Her mother waited, arms crossed, as Amy popped her head through the door. “What?” Amy said. She was going to have to do something about that attitude, she thought, but it might just work. “What do you want?”
“I want you to drop the attitude.” Her mother eyeballed her. “And look at this.”
Amy stepped cautiously in the room weary of her mother’s chastising attention and sudden appraising eye. Her mother slide a piece of paper across the table and said, “I think you should do it,” with an enthusiasm that made Amy decide not to before picking up the pamphlet to read, “Be the Belle of the Ball.”
“What is this?”
A picture of a smiling girl in a turquoise dress with off the shoulder ruffles, puffed up hair and a mask of make-up starred at her. Amy starred back. “What am I to do with this?” Amy looked in confusion at her mother whose way too eager plastered on smile was way too similar to the girl’s in the turquoise dress.
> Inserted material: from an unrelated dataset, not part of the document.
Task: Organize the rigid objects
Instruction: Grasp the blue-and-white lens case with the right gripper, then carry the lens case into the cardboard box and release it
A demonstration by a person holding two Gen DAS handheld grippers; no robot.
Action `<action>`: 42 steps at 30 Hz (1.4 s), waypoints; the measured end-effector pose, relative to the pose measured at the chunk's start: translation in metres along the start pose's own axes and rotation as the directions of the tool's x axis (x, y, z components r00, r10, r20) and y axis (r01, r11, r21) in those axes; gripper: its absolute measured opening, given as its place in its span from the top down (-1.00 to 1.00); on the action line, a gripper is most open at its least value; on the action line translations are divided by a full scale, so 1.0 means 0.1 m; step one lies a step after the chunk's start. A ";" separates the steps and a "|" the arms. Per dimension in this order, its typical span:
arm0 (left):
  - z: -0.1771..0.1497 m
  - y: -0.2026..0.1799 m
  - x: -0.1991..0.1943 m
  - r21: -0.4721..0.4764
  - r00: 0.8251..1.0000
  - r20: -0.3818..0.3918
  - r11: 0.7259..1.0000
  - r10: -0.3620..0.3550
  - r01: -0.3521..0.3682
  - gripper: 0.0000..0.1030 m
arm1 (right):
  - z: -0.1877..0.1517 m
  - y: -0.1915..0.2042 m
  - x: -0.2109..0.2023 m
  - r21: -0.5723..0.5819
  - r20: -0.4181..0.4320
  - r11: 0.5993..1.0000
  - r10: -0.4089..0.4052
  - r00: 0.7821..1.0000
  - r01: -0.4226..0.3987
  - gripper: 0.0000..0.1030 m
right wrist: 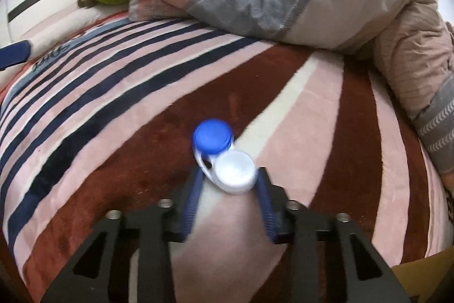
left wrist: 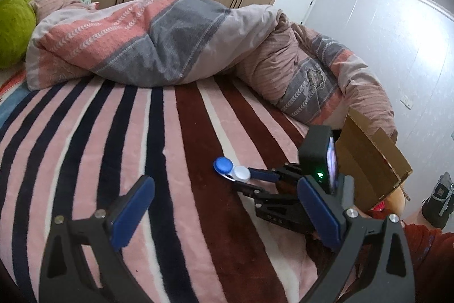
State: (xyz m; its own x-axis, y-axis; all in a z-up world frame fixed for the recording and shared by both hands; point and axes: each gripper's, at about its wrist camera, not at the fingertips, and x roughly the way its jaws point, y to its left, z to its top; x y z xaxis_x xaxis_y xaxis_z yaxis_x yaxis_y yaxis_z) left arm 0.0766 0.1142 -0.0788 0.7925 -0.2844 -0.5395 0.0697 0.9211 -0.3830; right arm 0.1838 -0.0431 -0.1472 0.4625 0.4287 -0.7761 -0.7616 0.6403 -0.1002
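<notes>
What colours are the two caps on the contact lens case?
One cap is blue, the other white; the right wrist view shows them best.

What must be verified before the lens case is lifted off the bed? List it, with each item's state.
1. Right tool closed on the lens case at its white cap: ok.
2. Grip centred on the case: not ok; the blue cap juts past the tips.
3. Left tool open and holding nothing: ok.
4. Cardboard box at the bed's edge within view: ok.
5. Box interior free: cannot tell.
6. Striped blanket not caught between the pads: cannot tell.
</notes>
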 end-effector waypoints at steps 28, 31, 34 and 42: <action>-0.02 -0.30 -0.32 -0.049 1.000 -0.030 0.999 0.009 -0.010 -0.94 | -0.32 0.32 -0.47 -0.020 0.029 0.981 0.193 0.981 -0.192 0.48; 0.01 -0.44 -0.31 -0.036 0.999 -0.039 0.999 -0.030 0.028 -0.94 | -0.31 0.34 -1.00 -0.011 0.112 0.969 0.245 0.963 -0.246 0.48; 0.09 -0.70 -0.32 -0.016 0.992 -0.034 0.993 -0.118 0.118 -0.68 | -0.27 0.40 -1.59 -0.055 0.194 0.964 0.266 0.944 -0.260 0.49; 0.44 -1.54 -0.38 0.085 0.946 -0.012 0.942 -0.324 0.324 0.49 | -0.28 0.12 -2.72 -0.054 0.335 0.983 0.186 0.924 -0.178 0.49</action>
State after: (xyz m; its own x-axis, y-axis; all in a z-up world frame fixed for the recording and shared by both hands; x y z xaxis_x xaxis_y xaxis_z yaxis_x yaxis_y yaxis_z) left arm 0.0622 -0.0049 0.0336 0.7198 -0.5708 -0.3951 0.3739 0.7983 -0.4721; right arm 0.0363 -0.1699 0.0448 0.4380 0.7286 -0.5265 -0.8551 0.5184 0.0059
“Apply,” her mother said forcefully through the smile.
“To what?”
“To the Ms. Kentucky contest, silly. I know you can read.” She shook her head as if to say, Really!
Her mother had decided days ago that Amy would win, given how talented and pretty her daughter was— even though Amy couldn’t sing or play the piano or any instrument for that matter, and had only taken a year of ballet when young and couldn’t possibly form a dance routine from it, let alone remember which foot went where in a plait. Neither could she, though she tried, having once given herself a concussion, twirl about and throw batons, or whistle if anything a full tune. She was athletic and loved basketball, and was the best on the girls’ team at recess with kickball, and outran any of the boys in her class, but none of those things brought out her more feminine charms. She was well-spoken when not shy, but around even those people her family knew, she clammed-up. She helped her mother in the kitchen but since her mother couldn’t cook and hand no desire to learn, Amy didn’t know how either. She read well, quickly and with a passion for the story, but to watch someone on stage no matter how easy on the eyes go through a copy of Moby Dick, had to be anything but exciting.
And that was the thing, the girl was smart, wanted, needed to be smart, for her own reasons, if only to navigate safer waters, and though she was pretty having taken her mother’s features, there was nothing of an exhibitionist about her. She preferred being behind the curtains to standing center stage, though her mother knew well enough she wasn’t an audience.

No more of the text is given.